The PLC transceiver is composed of analog front-end devices, which condition the digital signal sent by the MCU or the carrier signal received from the power line to ensure that the signal can be accurately, effectively and reliably transmitted on the power line. The AFE031 is a high-quality PLC analog front-end device that can be used to build a PLC system that supports SunSpec and other protocols. Its interface with the MCU is shown in Figure 1.

2. AFE031 Basic Overview

AFE031 is highly integrated internally. Figure 3 is the functional block diagram of AFE031, where the red circle indicates the PLC Tx module, the blue circle indicates the PLC Rx module, and the purple circle indicates other auxiliary function modules. The internal resources are rich.
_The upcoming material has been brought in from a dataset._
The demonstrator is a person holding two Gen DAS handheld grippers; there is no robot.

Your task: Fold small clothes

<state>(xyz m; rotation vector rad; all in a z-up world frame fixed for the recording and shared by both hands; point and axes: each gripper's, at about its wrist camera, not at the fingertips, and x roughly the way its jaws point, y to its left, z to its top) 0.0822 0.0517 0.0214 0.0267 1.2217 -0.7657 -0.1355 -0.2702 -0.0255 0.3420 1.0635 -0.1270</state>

The Tx module is responsible for processing the transmission path signal, which includes a digital-to-analog converter DAC, an adjustable gain amplifier Tx_PGA, an adjustable bandwidth low-pass filter Tx_Filter, and a power amplifier PA. In the Tx module, the signal to be transmitted is amplified and filtered and then sent to the power amplifier PA. The PA further amplifies the signal with a fixed gain of 6.5V/V and outputs it to drive the load.

The Rx module is responsible for processing the receiving path signal. The links on the receiving path are gain adjustable amplifier Rx_PGA ₁ , bandwidth adjustable low-pass filter Rx_Filter, and adjustable gain amplifier Rx_PGA _2. After amplification and filtering, the received signal is sent to the ADC of the MCU to restore the digital signal.

The MCU can configure the AFE031 registers via the SPI interface to change the amplifier and filter parameters of the Tx and Rx modules. For SunSpec applications, the Tx and Rx filters can be set to CENELEC B/C/D, corresponding to a cutoff frequency of 145kHz. For more MCU and AFE031 interface methods and parameter adjustment methods, please visit SBOA130A and TIDA-060001.

The advantages of AFE031 can be summarized as follows: support for multiple protocols including SunSpec; wide power supply PA_Vs _range of 7-24V; output current up to 1.5A; good receiving sensitivity, capable of detecting signals as low as 20 μV _RMS ; highly integrated, rich in resources; and flexible configuration.

The above is a basic introduction to the basic framework of AFE031, the functions and advantages of the main modules. For detailed introduction to the parameter values, working principles and register configurations of each module, please refer to the AFE031 data sheet.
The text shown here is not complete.